Instructions to follow =
Take the material below and reproduce, word for word, only the lines from the line with "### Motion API" through the line with "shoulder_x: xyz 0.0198".
Data supplied: Begin
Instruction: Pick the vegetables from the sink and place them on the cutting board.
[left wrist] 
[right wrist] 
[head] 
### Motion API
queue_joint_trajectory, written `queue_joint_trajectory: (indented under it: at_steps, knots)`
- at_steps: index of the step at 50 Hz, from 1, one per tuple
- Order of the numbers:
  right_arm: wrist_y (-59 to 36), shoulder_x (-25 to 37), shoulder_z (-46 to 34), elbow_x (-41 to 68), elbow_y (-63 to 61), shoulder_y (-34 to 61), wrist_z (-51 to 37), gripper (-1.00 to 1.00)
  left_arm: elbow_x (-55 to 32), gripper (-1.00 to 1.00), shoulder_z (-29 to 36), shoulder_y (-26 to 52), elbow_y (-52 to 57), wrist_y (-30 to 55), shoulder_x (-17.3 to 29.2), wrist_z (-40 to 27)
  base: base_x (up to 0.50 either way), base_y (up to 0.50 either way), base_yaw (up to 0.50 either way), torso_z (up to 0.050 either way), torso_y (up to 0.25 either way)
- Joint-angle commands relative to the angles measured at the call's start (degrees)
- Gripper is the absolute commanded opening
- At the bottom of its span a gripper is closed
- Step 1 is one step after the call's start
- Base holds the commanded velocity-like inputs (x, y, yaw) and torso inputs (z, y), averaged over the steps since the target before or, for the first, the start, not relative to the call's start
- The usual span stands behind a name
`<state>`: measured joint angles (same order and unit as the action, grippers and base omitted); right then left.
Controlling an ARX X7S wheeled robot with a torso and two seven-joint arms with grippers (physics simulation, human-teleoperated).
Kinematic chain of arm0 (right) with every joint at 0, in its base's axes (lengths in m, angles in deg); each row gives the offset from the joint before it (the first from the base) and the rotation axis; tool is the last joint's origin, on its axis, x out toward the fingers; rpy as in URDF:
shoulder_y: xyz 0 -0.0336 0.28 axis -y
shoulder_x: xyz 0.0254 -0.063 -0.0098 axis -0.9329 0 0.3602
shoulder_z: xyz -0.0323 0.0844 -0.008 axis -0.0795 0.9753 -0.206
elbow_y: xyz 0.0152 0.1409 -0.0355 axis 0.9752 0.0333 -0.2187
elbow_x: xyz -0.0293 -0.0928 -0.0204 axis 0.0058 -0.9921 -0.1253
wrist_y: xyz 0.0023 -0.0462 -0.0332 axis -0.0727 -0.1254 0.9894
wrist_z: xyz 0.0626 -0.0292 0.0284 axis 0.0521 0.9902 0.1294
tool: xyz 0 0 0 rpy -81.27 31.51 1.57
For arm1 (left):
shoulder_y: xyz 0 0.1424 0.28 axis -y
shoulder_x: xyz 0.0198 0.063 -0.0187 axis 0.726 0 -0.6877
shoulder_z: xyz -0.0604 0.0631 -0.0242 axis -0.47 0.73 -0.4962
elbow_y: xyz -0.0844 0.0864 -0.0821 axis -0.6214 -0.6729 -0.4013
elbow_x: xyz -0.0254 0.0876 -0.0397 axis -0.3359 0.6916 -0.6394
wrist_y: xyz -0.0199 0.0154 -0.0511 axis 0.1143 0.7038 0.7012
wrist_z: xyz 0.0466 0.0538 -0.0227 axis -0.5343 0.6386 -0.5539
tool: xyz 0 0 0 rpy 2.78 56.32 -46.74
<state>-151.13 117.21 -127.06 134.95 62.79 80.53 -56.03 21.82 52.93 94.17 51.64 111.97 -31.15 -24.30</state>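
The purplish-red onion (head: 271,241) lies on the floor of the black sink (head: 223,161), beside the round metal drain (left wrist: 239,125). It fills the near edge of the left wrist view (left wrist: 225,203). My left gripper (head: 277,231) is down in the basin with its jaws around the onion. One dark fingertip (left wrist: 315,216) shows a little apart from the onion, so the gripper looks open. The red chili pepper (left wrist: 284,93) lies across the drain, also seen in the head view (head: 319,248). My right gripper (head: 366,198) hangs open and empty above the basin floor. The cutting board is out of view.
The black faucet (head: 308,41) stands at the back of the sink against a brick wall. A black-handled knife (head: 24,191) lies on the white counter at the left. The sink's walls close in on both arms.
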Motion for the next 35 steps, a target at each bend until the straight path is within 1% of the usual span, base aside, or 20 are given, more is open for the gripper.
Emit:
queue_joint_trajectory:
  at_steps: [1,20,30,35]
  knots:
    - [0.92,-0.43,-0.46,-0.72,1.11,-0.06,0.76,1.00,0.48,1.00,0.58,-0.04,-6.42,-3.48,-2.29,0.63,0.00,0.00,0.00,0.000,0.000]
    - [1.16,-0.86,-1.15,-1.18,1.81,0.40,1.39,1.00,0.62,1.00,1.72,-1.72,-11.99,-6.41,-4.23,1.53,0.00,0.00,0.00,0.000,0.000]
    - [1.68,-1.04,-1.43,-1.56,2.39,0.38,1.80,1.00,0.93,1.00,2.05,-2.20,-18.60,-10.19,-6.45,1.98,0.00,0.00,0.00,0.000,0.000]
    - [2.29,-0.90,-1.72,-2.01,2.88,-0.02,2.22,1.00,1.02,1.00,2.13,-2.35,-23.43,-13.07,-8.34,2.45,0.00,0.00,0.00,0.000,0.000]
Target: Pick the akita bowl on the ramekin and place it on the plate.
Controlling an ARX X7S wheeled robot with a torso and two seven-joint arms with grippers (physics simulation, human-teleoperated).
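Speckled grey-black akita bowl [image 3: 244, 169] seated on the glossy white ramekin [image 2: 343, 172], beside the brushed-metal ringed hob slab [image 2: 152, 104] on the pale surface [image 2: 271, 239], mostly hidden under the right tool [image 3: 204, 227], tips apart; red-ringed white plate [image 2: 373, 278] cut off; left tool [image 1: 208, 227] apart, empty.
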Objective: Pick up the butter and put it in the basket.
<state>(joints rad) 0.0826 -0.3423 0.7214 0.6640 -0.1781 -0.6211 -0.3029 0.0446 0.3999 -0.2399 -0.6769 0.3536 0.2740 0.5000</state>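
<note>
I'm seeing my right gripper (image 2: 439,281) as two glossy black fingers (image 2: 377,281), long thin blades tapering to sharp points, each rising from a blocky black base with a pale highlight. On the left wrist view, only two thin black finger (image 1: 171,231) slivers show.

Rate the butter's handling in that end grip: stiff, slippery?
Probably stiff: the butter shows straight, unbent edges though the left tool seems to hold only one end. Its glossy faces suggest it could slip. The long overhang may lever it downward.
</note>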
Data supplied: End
Result =
### Motion API
queue_joint_trajectory, written `queue_joint_trajectory: (indented under it: at_steps, knots)`
- at_steps: index of the step at 50 Hz, from 1, one per tuple
- Order of the numbers:
  right_arm: wrist_y (-59 to 36), shoulder_x (-25 to 37), shoulder_z (-46 to 34), elbow_x (-41 to 68), elbow_y (-63 to 61), shoulder_y (-34 to 61), wrist_z (-51 to 37), gripper (-1.00 to 1.00)
  left_arm: elbow_x (-55 to 32), gripper (-1.00 to 1.00), shoulder_z (-29 to 36), shoulder_y (-26 to 52), elbow_y (-52 to 57), wrist_y (-30 to 55), shoulder_x (-17.3 to 29.2), wrist_z (-40 to 27)
  base: base_x (up to 0.50 either way), base_y (up to 0.50 either way), base_yaw (up to 0.50 either way), torso_z (up to 0.050 either way), torso_y (up to 0.25 either way)
- Joint-angle commands relative to the angles measured at the call's start (degrees)
- Gripper is the absolute commanded opening
- At the bottom of its span a gripper is closed
- Step 1 is one step after the call's start
- Base holds the commanded velocity-like inputs (x, y, yaw) and torso inputs (z, y), averaged over the steps since the target before or, for the first, the start, not relative to the call's start
- The usual span stands behind a name
`<state>`: measured joint angles (same order and unit as the action, grippers and base omitted); right then left.
Controlling an ARX X7S wheeled robot with a torso and two seven-joint arms with grippers (physics simulation, human-teleoperated).
Kinematic chain of arm0 (right) with every joint at 0, in its base's axes (lengths in m, angles in deg); each row gives the offset from the joint before it (the first from the base) and the rotation axis; tool is the last joint's origin, on its axis, x out toward the fingers; rpy as in URDF:
shoulder_y: xyz 0 -0.0336 0.28 axis -y
shoulder_x: xyz 0.0254 -0.063 -0.0098 axis -0.9329 0 0.3602
shoulder_z: xyz -0.0323 0.0844 -0.008 axis -0.0795 0.9753 -0.206
elbow_y: xyz 0.0152 0.1409 -0.0355 axis 0.9752 0.0333 -0.2187
elbow_x: xyz -0.0293 -0.0928 -0.0204 axis 0.0058 -0.9921 -0.1253
wrist_y: xyz 0.0023 -0.0462 -0.0332 axis -0.0727 -0.1254 0.9894
wrist_z: xyz 0.0626 -0.0292 0.0284 axis 0.0521 0.9902 0.1294
tool: xyz 0 0 0 rpy -81.27 31.51 1.57
For arm1 (left):
shoulder_y: xyz 0 0.1424 0.28 axis -y
shoulder_x: xyz 0.0198 0.063 -0.0187 axis 0.726 0 -0.6877

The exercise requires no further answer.